Every line below between the line holding "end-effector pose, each" and the line holding "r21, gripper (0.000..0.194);", inclusive, should be repeated exactly, and all other lines omitted.

(DATASET RECORDS begins)

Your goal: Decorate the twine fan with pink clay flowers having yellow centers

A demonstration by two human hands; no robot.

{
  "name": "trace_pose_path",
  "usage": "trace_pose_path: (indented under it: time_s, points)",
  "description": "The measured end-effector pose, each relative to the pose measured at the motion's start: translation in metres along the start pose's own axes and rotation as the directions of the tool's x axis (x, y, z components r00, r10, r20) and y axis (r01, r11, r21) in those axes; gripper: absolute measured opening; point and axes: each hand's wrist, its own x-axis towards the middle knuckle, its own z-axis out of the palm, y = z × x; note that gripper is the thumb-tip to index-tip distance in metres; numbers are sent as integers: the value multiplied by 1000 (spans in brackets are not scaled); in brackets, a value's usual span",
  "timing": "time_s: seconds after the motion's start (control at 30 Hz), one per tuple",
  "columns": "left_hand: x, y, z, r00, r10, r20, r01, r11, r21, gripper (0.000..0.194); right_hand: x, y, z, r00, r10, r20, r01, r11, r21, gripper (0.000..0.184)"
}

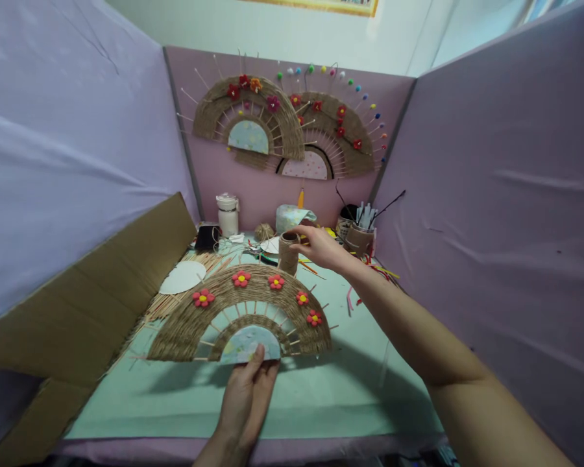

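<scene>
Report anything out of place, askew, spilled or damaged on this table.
At left, thin tan wooden sticks lie loosely strewn beside the brown cardboard panel, partly under a flat white disc, which looks untidy. The half-round brown twine fan in the left hand shows no obvious damage.

You have two hands in view, your left hand and your right hand, and one near fan bearing five red flowers. Behind it you see two more fans. On your one counter, you can count one twine spool, one twine ball, one white jar and two pots.
</scene>
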Motion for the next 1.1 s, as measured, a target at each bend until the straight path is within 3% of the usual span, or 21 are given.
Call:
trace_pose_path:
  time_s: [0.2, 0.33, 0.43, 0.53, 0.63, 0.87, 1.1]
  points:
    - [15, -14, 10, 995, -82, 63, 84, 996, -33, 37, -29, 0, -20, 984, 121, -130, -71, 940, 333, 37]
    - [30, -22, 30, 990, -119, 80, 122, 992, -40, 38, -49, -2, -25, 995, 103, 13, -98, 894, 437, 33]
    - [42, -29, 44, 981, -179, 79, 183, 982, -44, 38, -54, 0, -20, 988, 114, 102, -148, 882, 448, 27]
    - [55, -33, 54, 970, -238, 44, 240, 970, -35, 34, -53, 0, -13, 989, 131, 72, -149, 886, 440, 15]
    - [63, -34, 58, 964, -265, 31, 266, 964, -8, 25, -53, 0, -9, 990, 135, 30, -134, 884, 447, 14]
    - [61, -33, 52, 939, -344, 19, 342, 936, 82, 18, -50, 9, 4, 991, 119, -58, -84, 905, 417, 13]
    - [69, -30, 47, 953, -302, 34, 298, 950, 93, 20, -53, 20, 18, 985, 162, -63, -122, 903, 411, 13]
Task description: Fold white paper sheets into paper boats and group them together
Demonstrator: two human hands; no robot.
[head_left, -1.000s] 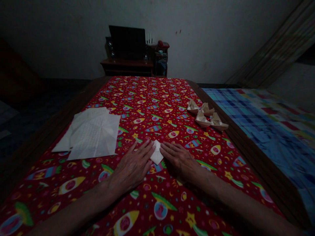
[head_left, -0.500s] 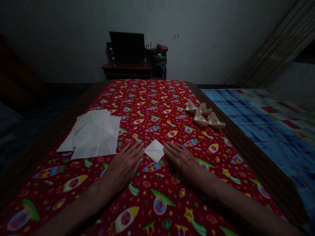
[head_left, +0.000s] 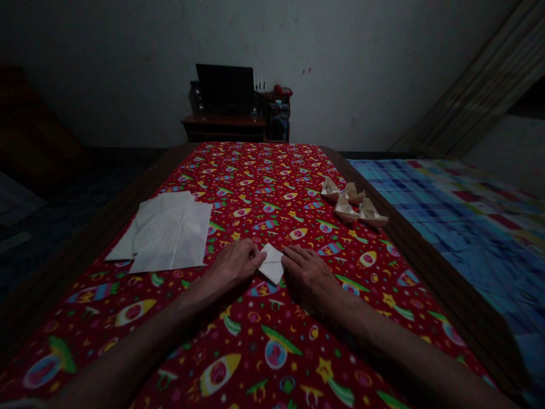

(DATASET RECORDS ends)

### SOLUTION FOR THIS PROBLEM:
  "description": "The measured end-effector pose, each relative to the pose measured at the motion's start: translation in metres along the start pose's own axes and rotation as the directions of the tool's x axis (x, y, z components r00, r10, r20) and y axis (r01, r11, r21) in those axes; gripper: absolute measured opening; point and axes: each hand's wrist, its own x-axis towards the middle knuckle, its own z-axis out of the palm, y = z × x; note that gripper is the thumb-tip to index-tip distance in metres; numbers are sent as integers: the value multiplied by 1000 (spans in brackets are not scaled); in brackets, a value's usual span",
  "timing": "time_s: seconds after the motion's start (control at 30 Hz), one per tuple",
  "columns": "left_hand: x, y, z, r00, r10, r20, r01, r11, r21, gripper (0.000..0.194); right_hand: x, y, z, r00, r10, r20, r01, r11, r21, gripper (0.000..0.184)"

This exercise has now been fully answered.